The ability to write good code will be a common denominator among all the applicants. What's relatively unique about me is a broad knowledge of the underlying math and signal processing theory, which will allow me to assist with Ghost's design in a more substantial and efficient manner, than a "mercenary" coder. As a hypothetical example, I could interpret certain results and "fix" the algorithm/code, without having to be micromanaged by Monty/JM. My experience with implementing audio/signal processing algorithms in assembly and hardware also lets me easily break out of the high-level-language/floating-point mold when optimization is necessary.
References
1. S. Mallat and Z. Zhang, "Matching Pursuits with time-frequency dictionaries", IEEE Trans. Sig. Proc., Vol. 41, No. 12, 1993.
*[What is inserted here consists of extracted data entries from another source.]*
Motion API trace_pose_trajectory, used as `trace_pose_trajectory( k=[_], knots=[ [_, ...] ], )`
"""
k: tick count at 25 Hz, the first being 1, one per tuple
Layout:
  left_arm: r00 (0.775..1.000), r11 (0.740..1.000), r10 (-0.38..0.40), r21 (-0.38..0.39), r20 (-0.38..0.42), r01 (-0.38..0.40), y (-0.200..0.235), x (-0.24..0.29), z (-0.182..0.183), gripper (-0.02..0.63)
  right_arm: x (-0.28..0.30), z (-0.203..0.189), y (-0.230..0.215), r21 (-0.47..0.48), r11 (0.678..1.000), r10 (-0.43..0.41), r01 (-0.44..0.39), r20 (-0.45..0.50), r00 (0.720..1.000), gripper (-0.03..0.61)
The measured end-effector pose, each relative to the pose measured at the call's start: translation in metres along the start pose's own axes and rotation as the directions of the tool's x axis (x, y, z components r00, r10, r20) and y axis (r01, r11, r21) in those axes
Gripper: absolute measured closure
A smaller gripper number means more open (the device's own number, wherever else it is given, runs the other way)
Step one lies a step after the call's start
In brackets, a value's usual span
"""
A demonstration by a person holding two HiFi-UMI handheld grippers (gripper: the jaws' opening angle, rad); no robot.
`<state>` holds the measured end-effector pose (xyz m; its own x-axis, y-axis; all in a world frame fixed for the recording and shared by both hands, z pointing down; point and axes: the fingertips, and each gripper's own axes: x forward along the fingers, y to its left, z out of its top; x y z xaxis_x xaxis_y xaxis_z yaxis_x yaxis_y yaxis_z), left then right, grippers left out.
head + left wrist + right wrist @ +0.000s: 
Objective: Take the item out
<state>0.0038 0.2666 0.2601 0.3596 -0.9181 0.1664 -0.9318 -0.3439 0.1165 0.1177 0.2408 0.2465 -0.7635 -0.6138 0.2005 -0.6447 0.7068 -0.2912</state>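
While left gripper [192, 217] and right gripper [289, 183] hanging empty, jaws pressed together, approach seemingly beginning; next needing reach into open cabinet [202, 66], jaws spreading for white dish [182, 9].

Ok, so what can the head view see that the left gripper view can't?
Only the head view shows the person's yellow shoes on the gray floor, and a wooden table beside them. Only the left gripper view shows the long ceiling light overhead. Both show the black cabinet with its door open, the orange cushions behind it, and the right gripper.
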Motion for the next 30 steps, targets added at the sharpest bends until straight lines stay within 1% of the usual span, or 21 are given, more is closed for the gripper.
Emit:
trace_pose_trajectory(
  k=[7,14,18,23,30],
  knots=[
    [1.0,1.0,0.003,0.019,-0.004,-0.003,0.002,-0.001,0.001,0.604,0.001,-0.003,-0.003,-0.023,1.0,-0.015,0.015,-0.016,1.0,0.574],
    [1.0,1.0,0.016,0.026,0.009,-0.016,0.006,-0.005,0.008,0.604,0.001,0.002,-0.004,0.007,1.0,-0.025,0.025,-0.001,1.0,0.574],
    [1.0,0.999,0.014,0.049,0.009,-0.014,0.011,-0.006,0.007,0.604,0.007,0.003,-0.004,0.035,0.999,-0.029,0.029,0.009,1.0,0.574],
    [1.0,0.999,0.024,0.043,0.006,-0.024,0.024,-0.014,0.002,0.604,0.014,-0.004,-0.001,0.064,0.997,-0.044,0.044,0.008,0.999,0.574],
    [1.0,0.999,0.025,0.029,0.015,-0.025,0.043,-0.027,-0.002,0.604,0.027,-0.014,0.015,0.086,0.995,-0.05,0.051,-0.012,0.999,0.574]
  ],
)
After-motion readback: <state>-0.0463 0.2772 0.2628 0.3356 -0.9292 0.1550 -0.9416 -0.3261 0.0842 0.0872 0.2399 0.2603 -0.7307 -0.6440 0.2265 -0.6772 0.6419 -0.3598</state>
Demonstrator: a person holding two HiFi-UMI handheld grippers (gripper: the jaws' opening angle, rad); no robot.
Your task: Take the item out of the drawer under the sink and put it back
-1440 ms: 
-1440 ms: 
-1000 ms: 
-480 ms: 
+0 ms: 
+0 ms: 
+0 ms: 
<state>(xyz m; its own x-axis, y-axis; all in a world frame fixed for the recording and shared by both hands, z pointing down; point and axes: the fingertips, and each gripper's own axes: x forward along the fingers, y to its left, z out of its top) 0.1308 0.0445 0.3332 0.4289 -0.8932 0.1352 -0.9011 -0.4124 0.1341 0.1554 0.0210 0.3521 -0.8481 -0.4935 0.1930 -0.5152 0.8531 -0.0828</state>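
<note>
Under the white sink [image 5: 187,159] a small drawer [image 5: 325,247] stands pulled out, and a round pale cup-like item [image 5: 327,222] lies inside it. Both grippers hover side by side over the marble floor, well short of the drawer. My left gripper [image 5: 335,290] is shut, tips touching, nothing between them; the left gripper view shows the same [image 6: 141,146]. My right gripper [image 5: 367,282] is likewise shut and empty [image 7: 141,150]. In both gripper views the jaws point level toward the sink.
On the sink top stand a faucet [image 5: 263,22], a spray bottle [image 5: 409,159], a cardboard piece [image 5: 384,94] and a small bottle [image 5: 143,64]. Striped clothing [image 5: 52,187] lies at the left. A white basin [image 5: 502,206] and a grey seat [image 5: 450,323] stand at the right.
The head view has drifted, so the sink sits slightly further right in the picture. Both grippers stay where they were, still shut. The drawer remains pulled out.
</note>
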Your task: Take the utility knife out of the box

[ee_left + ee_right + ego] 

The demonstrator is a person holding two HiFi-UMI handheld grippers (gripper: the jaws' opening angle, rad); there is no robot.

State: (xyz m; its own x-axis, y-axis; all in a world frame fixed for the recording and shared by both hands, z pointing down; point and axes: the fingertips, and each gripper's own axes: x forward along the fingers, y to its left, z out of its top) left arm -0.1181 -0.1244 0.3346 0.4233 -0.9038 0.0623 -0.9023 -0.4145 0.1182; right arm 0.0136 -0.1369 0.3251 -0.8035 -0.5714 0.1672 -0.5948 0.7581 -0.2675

2. M. Goodwin and M. Vetterli, "Matching Pursuit and Atomic Signal Models Based on Recursive Filter Banks", IEEE Trans. Sig. Proc., Vol. 47, No. 7, July 1999
3. R. Heusdens, et al. "Sinusoidal modeling of audio and speech using psychoacoustic-adaptive matching pursuits". ICASSP '01, pp. 3281-3284.
4. H. Jang and S. Park, "Multiresolution Sinusoidal Model With Dynamic Segmentation for Timescale Modification of Polyphonic Audio Signals", IEEE Trans. Speech and Audio Proc., Vol 13, No. 2, March 2005.
5. T.S. Verma and T.H.Y. Meng, "Sinusoidal modeling using frame-based perceptually weighted matching pursuits", ICASSP '99, pp. 981-984.